BEGIN

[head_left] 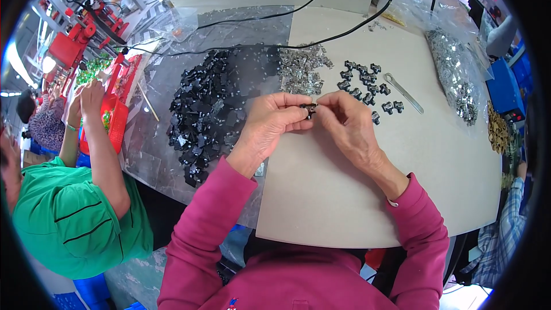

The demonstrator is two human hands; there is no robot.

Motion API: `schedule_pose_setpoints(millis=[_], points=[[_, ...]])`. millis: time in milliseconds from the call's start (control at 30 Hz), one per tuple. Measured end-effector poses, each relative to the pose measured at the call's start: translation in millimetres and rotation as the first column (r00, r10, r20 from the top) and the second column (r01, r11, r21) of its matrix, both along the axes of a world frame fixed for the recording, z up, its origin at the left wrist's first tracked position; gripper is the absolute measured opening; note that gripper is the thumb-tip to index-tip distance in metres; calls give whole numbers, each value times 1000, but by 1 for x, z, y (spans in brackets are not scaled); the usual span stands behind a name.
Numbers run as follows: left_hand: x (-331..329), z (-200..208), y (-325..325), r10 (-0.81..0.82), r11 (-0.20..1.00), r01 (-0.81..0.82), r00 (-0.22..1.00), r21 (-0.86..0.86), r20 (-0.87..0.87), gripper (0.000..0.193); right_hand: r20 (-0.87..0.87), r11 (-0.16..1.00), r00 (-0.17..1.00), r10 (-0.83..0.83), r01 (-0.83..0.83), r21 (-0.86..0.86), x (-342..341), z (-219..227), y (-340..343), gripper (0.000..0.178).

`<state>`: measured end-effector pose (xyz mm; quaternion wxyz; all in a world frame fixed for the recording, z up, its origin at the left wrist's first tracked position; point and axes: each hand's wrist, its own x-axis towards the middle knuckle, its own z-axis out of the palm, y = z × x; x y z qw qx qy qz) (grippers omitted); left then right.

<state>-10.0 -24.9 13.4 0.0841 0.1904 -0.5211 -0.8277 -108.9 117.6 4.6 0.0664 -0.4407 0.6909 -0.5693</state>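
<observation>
My left hand [268,120] pinches a small black part [310,111] between thumb and fingers, over the near side of the silvery pile. A thin brownish strip shows along its top. My right hand [354,129] is closed, with its thumb and forefinger at the right end of the same part; the exact contact is too small to make out. Just beyond my hands lies a pile of small silvery metal pieces [303,69]. Right of it, several similar black parts [363,74] with metal bits lie in loose rows, beside a flat metal tool with a looped end [405,93].
A big heap of flat black pieces [201,109] covers the left of the table. At the right lies a clear bag [456,63] of silvery pieces, near brownish metal pieces [496,129]. Black cables [252,18] cross the back. A co-worker in green [74,212] works beside a red tray [119,123].
</observation>
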Motion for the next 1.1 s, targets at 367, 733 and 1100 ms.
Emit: schedule_pose_setpoints(millis=[367,733,1100], points=[[-1,4,2,0,999,0,1000,-32,-7,22,294,985,956,5,-55,162,-4,14,4,16],[3,5,6,28,999,-28,1000,-16,-1,25,389,984,918,80,-135,116,-5,19,6,16],[1,0,7,-51,997,45,994,-61,-95,23,486,969,871,74,-178,171,-4,29,17,16]])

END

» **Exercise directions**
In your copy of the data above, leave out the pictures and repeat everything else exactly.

» **Response**
[head_left] 

The demonstrator is two human hands; there is no robot.

Motion API: `schedule_pose_setpoints(millis=[_], points=[[_, ...]])`. millis: time in milliseconds from the call's start (control at 30 Hz), one per tuple. Measured end-effector poses, each relative to the pose measured at the call's start: translation in millimetres and rotation as the first column (r00, r10, r20 from the top) and the second column (r01, r11, r21) of its matrix, both along the axes of a world frame fixed for the recording, z up, its origin at the left wrist's first tracked position; gripper is the absolute measured opening; note that gripper is the thumb-tip to index-tip distance in metres; calls give whole numbers, each value times 1000, but by 1 for x, z, y (spans in brackets are not scaled); the usual span stands behind a name.
Numbers run as follows: left_hand: x (-331..329), z (-200..208), y (-325..325), r10 (-0.81..0.82), r11 (-0.20..1.00), r01 (-0.81..0.82), r00 (-0.22..1.00), r21 (-0.86..0.86), r20 (-0.87..0.87), gripper (0.000..0.193); right_hand: r20 (-0.87..0.87), r11 (-0.16..1.00), r00 (-0.17..1.00), r10 (-0.83..0.83), r01 (-0.83..0.83), r21 (-0.86..0.86), x (-342..341), z (-219..227), y (-340..343), gripper (0.000..0.178).

`<state>`: measured end-effector pose (xyz mm; quaternion wxyz; all in a world frame fixed for the recording, z up, its origin at the left wrist's first tracked position; point and axes: each hand's wrist, its own x-axis towards the middle knuckle, its own z-axis out of the palm, y = z × x; x y z qw qx qy qz) (grippers omitted); left then right.

<state>-10.0 -24.9 13.4 0.0841 0.1904 -0.5211 -0.8277 -108.9 117.6 4.6 0.0664 -0.4407 0.6909 -0.5693</state>
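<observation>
My left hand [268,120] pinches a small black part [310,111] between thumb and fingers, over the near side of the silvery pile. A thin brownish strip shows along its top. My right hand [354,129] is closed, with its thumb and forefinger at the right end of the same part; the exact contact is too small to make out. Just beyond my hands lies a pile of small silvery metal pieces [303,69]. Right of it, several similar black parts [363,74] with metal bits lie in loose rows, beside a flat metal tool with a looped end [405,93].
A big heap of flat black pieces [201,109] covers the left of the table. At the right lies a clear bag [456,63] of silvery pieces, near brownish metal pieces [496,129]. Black cables [252,18] cross the back. A co-worker in green [74,212] works beside a red tray [119,123].
</observation>
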Motion for the next 1.1 s, targets at 367, 733 and 1100 ms.
Emit: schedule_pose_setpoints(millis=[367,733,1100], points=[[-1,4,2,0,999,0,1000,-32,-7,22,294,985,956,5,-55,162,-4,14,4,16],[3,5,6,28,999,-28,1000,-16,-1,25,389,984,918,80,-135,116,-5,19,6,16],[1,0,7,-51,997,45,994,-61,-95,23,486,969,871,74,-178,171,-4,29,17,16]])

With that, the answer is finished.